First, statutory language must be clarified and narrowed to reduce ambiguity and prevent misuse. Key terms related to hate speech and blasphemy should be defined with precision, including clear criteria such as the requirement of intent, the presence of imminent risk of violence, and exceptions for academic, journalistic, or artistic expression. Objective legal standards must replace vague and subjective interpretations that currently enable arbitrary enforcement.
Second, procedural safeguards must be strengthened to ensure due process. This includes introducing mandatory preliminary evidence assessments before formal charges are filed, allowing bail for non-violent speech-related offences, and guaranteeing the right to legal representation and a fair trial. These protections must be upheld independently of religious or political pressure to ensure justice is not compromised.

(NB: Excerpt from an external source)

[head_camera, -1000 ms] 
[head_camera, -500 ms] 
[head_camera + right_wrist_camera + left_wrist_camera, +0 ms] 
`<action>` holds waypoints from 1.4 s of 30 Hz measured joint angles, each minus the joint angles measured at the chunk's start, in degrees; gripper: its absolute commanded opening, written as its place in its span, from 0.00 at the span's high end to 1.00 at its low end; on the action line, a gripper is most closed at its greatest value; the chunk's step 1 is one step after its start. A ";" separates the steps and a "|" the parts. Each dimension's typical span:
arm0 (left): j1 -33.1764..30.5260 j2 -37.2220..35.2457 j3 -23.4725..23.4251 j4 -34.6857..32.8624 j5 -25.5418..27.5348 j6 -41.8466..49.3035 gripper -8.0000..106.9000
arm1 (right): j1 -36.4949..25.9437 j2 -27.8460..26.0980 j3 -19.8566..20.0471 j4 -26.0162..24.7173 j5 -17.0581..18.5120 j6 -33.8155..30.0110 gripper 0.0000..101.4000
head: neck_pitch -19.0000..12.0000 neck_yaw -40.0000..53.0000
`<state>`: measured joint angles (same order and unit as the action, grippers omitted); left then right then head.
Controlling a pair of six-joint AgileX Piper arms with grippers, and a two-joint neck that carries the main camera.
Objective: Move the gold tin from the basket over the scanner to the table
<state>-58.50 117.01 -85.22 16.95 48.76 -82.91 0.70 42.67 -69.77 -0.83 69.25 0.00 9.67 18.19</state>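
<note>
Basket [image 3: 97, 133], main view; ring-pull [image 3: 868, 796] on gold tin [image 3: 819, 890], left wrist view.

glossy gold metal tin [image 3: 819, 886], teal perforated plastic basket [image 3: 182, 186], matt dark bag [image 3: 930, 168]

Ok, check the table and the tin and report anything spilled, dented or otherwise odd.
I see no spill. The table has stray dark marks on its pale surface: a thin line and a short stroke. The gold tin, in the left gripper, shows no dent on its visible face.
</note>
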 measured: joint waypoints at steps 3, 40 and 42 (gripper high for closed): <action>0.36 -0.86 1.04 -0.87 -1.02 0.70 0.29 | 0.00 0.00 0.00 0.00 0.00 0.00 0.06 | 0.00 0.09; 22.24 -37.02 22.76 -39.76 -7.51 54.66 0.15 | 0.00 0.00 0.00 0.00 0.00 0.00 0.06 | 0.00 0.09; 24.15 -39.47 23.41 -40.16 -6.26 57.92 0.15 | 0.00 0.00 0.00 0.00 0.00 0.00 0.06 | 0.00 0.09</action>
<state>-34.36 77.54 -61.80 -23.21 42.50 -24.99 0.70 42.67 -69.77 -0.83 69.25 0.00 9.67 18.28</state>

Third, accountability for incitement must be enforced more rigorously. Law enforcement agencies should proactively investigate individuals and groups that incite sectarian hatred or lead mob violence. Strong penalties must be imposed on those who exploit religious sentiment for personal or economic gain, such as through false accusations or land grabs. Furthermore, complainants and witnesses need legal protection, including options for anonymity and relocation, to prevent intimidation and retaliation.
Fourth, law enforcement responsibilities should be reinforced through training and independent oversight. Police personnel must be sensitized and equipped to handle sectarian incidents impartially, and those who fail to act, or are complicit in incitement, should face legal consequences. The establishment of independent monitoring bodies would help audit hate speech cases and evaluate police performance, promoting transparency and institutional accountability.
Finally, digital-era regulations must balance enforcement with rights protection. While the PECA and related statutes address online hate speech, any additional controls on social media platforms must include judicial oversight and explicit exemptions for protected forms of speech. Rather than relying solely on punitive tools, the government should invest in counter-speech strategies, such as public education, interfaith engagement, and transparent reporting systems on digital platforms. These measures would foster a more informed and tolerant public discourse while upholding the constitutional rights of expression and belief.
Conclusion
Pakistan possesses a relatively broad legal arsenal against sectarian hate speech and incitement. But weaknesses in statutory clarity, systemic bias, enforcement inertia, and potential for misuse undermine its efficacy. The blasphemy and hate-speech framework not only fails to protect minorities but can also enable economic exploitation and sectarian violence. Rather than intensifying penalties alone, Pakistan needs a calibrated overhaul: precise laws, procedural safeguards, institutional accountability, and victim-centered protections. Only reforms grounded in rule of law, not populist rhetoric, can meaningfully combat sectarian discord while preserving freedom, justice, and social harmony.